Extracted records
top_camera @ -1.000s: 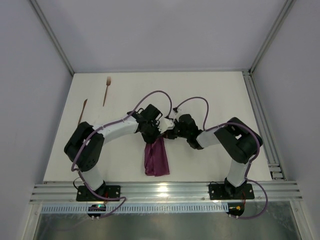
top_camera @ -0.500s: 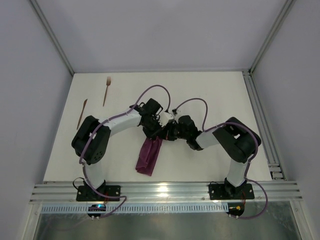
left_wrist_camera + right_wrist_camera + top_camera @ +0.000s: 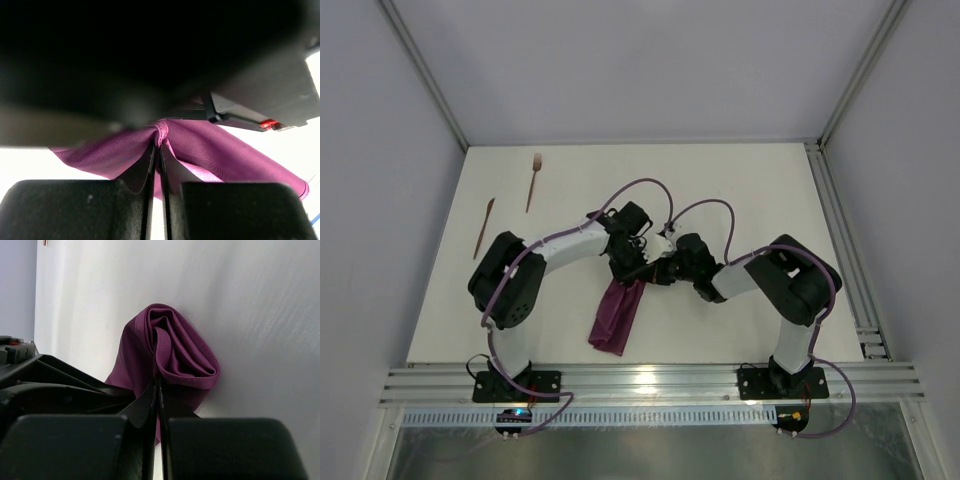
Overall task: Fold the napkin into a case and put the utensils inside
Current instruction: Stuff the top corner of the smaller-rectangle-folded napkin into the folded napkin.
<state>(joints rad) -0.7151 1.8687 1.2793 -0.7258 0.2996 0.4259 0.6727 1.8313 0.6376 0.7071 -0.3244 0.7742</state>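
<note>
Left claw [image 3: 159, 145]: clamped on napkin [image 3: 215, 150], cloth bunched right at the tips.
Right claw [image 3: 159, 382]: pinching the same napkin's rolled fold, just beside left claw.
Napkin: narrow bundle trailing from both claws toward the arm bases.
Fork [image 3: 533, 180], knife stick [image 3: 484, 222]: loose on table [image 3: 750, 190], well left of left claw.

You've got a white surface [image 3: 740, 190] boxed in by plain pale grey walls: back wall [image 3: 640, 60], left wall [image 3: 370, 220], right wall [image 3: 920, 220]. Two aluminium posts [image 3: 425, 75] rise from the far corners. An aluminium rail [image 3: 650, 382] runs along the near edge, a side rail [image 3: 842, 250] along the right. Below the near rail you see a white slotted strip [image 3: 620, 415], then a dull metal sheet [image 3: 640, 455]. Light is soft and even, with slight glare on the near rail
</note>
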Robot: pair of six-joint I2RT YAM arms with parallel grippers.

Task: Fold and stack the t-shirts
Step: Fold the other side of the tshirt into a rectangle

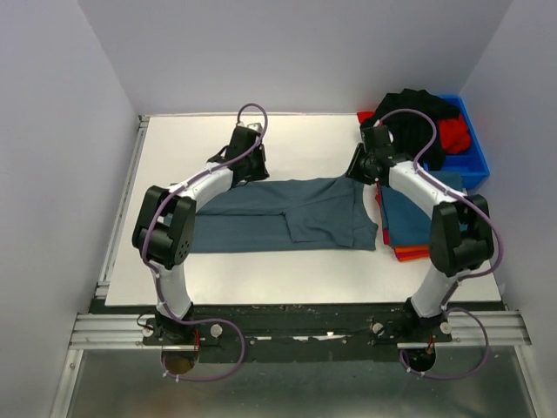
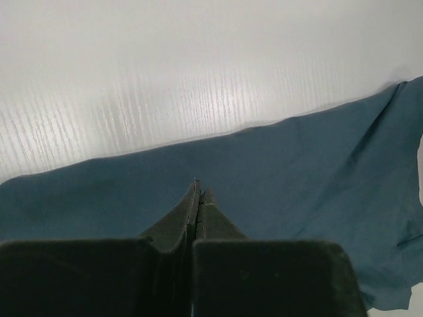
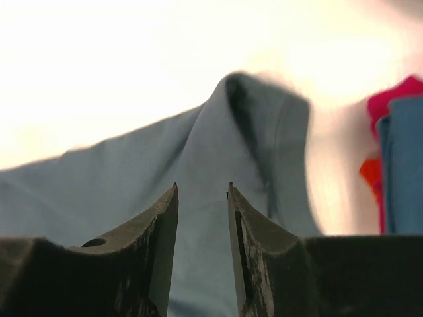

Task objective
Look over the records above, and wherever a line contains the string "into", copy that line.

Solved problem
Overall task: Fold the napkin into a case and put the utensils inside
Current instruction: Stuff the top corner of the smaller-rectangle-folded napkin into the folded napkin.
Step: Fold the other side of the tshirt into a rectangle

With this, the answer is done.